> _Try it_:
Every line of the data below that holds the string "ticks" needs to be reported.

> _Data below_:
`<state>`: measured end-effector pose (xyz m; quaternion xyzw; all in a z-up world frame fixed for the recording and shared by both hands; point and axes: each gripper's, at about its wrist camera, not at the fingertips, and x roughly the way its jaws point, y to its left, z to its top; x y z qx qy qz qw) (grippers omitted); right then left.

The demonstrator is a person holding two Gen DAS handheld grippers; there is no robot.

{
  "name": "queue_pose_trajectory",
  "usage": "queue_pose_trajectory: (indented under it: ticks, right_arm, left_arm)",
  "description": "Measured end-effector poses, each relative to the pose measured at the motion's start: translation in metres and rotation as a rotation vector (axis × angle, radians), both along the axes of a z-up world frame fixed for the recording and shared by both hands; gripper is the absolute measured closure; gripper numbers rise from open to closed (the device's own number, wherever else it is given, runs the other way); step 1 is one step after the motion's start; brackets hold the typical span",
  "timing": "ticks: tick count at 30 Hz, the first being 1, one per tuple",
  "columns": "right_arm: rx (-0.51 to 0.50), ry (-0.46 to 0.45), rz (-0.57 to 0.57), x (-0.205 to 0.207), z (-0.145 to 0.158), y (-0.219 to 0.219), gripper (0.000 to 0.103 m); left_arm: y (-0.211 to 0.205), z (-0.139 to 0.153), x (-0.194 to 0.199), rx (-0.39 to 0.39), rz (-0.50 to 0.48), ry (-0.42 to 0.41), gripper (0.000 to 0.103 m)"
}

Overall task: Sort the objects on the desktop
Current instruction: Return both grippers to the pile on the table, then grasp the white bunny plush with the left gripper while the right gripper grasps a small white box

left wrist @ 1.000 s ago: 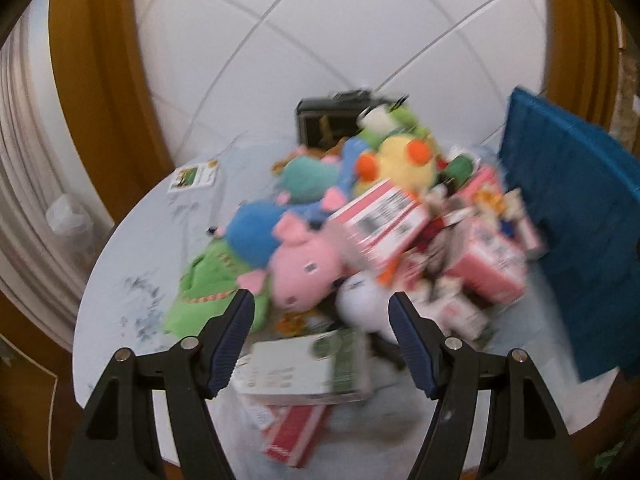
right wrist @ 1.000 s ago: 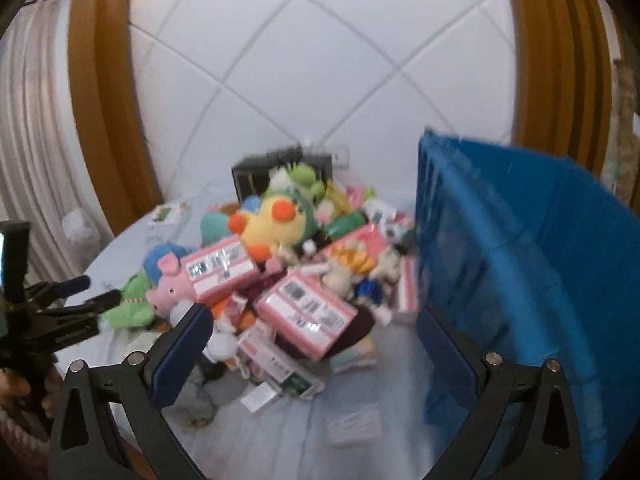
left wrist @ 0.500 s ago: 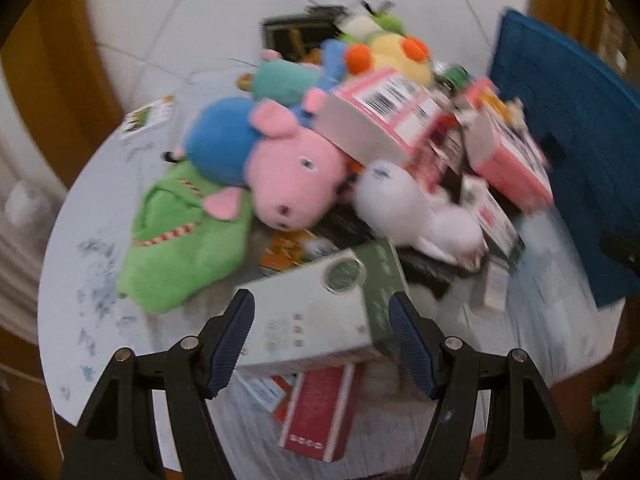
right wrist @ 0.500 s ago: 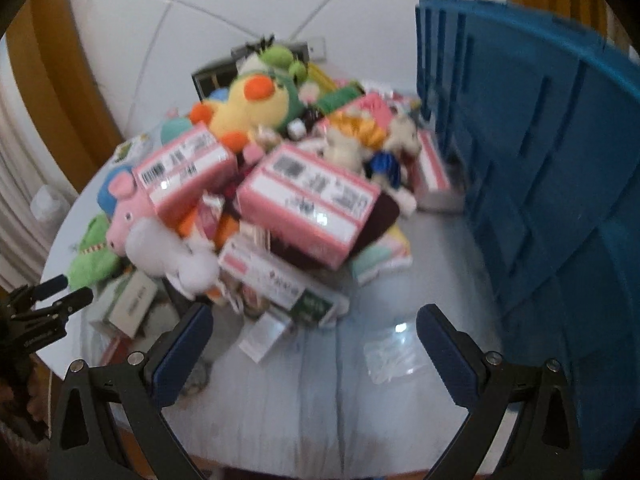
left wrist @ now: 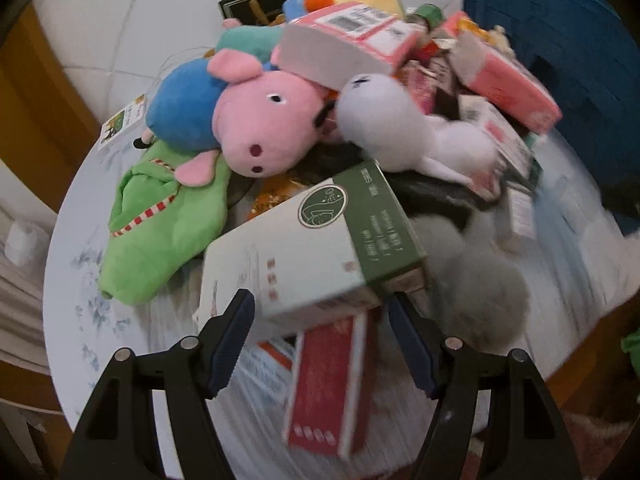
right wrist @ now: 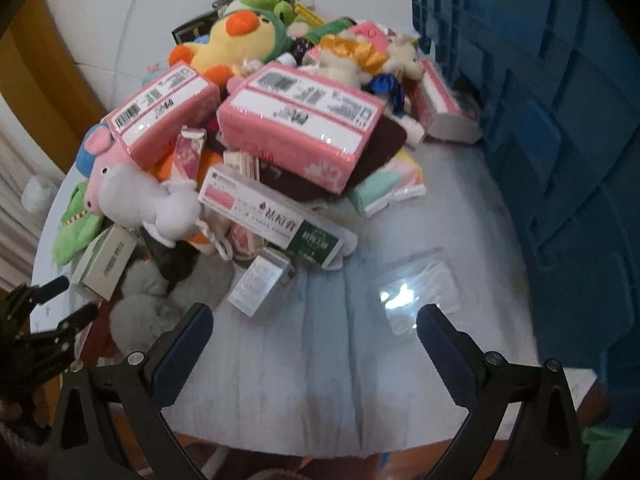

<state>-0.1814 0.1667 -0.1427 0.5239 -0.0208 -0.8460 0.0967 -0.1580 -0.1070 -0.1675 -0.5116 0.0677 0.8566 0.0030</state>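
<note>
Left gripper, wide open & empty, is poised at white-and-green cardboard box; red carton beneath may be dislodged. Right gripper is held open w/ nothing.

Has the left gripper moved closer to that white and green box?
Yes. The left gripper has moved forward toward the white and green box, which now sits between its open fingers.

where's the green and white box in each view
Left wrist: the green and white box fills the lower middle, just ahead of the open left gripper.
Right wrist: the same box sits small at the left edge, below the white plush.
Shared landmark: the white plush, just behind the box.
</note>
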Motion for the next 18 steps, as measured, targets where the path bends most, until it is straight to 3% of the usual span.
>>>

> _Result below_:
  "usage": "queue_pose_trajectory: (indented under it: ticks, right_arm, left_arm)",
  "timing": "ticks: tick count at 30 Hz, the first being 1, one per tuple",

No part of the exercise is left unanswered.